Larkspur Natural Area Society
We would like to thank everyone for your interest in the Larkspur Natural Area Society. We had hoped that we might be able to gather for a group walk through of the natural area on the May long weekend, but with the new covid restrictions, a gathering is not going to happen. Instead, we would like to encourage you and your family to go out and explore the natural area on your own and imagine what you would like to see in the way of trails.
To make it a more interesting adventure, we would like to suggest some of the following to pique your interest and make you a little more aware of what wonderful things this natural reserve has to explore. You may want to take along a compass, binoculars, a camera and a pad of paper notes or for drawing.
Does moss really grow only on the north sides of trees? Look to see where the moss is growing in our reserve.
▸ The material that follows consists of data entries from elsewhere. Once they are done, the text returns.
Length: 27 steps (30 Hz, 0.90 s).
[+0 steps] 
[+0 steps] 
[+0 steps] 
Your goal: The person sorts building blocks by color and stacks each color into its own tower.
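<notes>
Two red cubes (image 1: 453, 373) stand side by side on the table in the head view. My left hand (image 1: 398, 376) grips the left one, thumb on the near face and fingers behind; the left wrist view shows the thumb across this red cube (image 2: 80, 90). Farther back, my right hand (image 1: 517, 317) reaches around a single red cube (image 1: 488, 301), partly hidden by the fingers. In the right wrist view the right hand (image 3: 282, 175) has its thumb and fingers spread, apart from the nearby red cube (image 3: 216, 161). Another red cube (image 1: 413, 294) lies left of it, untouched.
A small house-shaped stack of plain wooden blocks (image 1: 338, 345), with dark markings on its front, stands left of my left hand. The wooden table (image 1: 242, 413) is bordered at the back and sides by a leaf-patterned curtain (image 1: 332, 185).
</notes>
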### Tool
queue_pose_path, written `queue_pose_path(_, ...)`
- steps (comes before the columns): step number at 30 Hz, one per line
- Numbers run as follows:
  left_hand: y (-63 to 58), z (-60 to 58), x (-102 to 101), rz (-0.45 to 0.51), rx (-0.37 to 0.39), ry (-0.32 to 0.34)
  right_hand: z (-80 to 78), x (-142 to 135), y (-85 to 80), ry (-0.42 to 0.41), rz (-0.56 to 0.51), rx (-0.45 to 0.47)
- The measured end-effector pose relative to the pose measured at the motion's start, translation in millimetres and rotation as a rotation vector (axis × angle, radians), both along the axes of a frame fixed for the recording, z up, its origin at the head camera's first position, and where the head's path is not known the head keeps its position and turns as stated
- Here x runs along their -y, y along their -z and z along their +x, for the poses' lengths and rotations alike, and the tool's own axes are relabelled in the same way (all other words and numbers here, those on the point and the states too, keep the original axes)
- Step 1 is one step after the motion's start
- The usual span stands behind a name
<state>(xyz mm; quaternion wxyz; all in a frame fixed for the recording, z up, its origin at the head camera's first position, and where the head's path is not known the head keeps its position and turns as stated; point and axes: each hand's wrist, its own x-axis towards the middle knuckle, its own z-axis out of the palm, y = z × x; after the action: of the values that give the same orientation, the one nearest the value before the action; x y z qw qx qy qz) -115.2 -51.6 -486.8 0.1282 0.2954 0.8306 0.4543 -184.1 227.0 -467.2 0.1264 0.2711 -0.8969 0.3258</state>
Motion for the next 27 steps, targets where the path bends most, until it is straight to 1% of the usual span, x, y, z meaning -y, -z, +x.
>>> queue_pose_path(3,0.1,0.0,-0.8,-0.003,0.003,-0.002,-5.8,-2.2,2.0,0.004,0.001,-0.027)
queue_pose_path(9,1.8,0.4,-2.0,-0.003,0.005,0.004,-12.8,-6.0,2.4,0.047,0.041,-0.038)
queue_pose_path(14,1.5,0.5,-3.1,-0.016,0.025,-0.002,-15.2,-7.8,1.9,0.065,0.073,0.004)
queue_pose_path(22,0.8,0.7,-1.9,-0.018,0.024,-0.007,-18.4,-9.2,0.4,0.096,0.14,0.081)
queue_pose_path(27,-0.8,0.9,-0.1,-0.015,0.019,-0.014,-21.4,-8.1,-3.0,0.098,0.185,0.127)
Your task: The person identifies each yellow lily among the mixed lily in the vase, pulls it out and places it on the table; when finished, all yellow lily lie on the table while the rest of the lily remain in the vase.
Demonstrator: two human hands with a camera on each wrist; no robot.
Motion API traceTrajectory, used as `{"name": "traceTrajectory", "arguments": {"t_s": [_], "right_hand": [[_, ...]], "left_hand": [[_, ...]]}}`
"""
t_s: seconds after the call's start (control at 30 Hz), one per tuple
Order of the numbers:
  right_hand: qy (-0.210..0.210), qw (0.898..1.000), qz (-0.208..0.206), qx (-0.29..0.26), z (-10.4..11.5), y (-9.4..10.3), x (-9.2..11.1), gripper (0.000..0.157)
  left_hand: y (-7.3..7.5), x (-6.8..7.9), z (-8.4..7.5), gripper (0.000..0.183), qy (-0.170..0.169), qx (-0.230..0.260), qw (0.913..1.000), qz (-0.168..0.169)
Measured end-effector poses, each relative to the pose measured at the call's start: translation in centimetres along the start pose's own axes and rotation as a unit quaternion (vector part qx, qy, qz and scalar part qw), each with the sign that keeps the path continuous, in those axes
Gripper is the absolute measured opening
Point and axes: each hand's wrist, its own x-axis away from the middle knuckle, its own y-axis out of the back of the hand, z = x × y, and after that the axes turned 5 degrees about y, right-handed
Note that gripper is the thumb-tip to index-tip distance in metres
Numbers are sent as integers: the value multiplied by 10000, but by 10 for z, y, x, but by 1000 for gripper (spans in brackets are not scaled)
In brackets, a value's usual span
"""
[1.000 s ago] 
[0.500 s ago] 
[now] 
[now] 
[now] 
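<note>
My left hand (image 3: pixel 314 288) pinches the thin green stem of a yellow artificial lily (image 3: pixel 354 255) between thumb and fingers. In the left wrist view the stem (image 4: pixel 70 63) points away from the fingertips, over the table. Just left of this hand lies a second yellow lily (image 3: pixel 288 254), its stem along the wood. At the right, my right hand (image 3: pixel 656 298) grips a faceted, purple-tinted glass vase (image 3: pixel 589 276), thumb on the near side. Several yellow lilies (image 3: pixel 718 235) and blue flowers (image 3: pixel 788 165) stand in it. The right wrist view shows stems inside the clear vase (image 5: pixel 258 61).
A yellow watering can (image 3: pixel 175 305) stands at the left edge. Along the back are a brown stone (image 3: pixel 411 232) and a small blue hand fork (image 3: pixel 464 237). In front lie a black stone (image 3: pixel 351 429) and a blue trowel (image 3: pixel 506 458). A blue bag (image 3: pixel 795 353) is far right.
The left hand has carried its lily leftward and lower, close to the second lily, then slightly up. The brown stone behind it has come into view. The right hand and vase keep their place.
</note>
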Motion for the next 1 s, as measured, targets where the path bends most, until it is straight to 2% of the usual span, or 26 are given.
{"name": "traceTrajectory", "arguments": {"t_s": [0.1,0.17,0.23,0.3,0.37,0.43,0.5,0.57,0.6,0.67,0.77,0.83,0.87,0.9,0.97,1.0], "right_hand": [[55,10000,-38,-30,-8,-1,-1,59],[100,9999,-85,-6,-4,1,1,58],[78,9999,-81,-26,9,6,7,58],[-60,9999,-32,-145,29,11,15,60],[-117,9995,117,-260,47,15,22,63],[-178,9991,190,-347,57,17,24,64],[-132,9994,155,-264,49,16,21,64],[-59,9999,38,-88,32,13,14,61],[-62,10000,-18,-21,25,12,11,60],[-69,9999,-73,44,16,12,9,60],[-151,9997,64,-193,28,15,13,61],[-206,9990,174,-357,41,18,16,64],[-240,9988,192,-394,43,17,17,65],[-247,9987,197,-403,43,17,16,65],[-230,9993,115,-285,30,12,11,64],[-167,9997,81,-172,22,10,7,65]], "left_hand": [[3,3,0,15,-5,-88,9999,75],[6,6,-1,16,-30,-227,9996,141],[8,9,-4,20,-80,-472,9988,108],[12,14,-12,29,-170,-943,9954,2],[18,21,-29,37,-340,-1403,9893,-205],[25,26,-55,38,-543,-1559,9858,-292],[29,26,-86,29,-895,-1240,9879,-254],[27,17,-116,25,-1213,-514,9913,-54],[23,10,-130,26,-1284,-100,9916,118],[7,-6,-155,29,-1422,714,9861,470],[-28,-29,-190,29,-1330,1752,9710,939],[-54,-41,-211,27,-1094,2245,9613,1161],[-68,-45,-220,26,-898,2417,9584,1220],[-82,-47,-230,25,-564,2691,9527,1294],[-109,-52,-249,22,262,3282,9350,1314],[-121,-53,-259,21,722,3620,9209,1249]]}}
How many frogs do you think there are in the ponds in the reserve? Listen for their loud croaking sounds, especially in the morning and evening. Here’s some interesting facts about frogs:
Can you spot any shelf fungus growing on the trees?
Can you find a birch tree? Did you know that the first nations people made canoes out of the bark from these trees?
Look up in the trees to see if you can see any birds’ nests.
Did you know we have many birds who live in the reserve…from the small hummingbird to the great grey owl. See how many different kinds of birds you can spot in the reserve?
Woodpeckers hollow out trees to make their nests. Sometimes other birds will move into a woodpecker hole, if the woodpecker is not there. Can you spot any woodpecker holes high in the trees?
There may be old wasp nests hanging in the branches high in the trees. Watch out!
Don’t forget to look down and watch out for wild animal poop. You should be able to see moose, deer and squirrel droppings, although the squirrel poop would be pretty small.
Watch for signs of the yellowbellied sap sucker. This bird drills holes all the way around a tree, in several rows, to make the sap run out of the tree, then drinks the sap.
We have lots of different waterfowl and birds living in and around our lake. These include, but are not limited to Canada geese, Great Blue Herons, mallard ducks, loons, and bufflehead ducks and occasionally wood ducks and hooded mergansers, great grey owls, cormorants, eagles, chickadees, robins, hummingbirds, grossbeaks, siskins, redpolls and sparrows. See how many different species you see around the lake and in the reserve.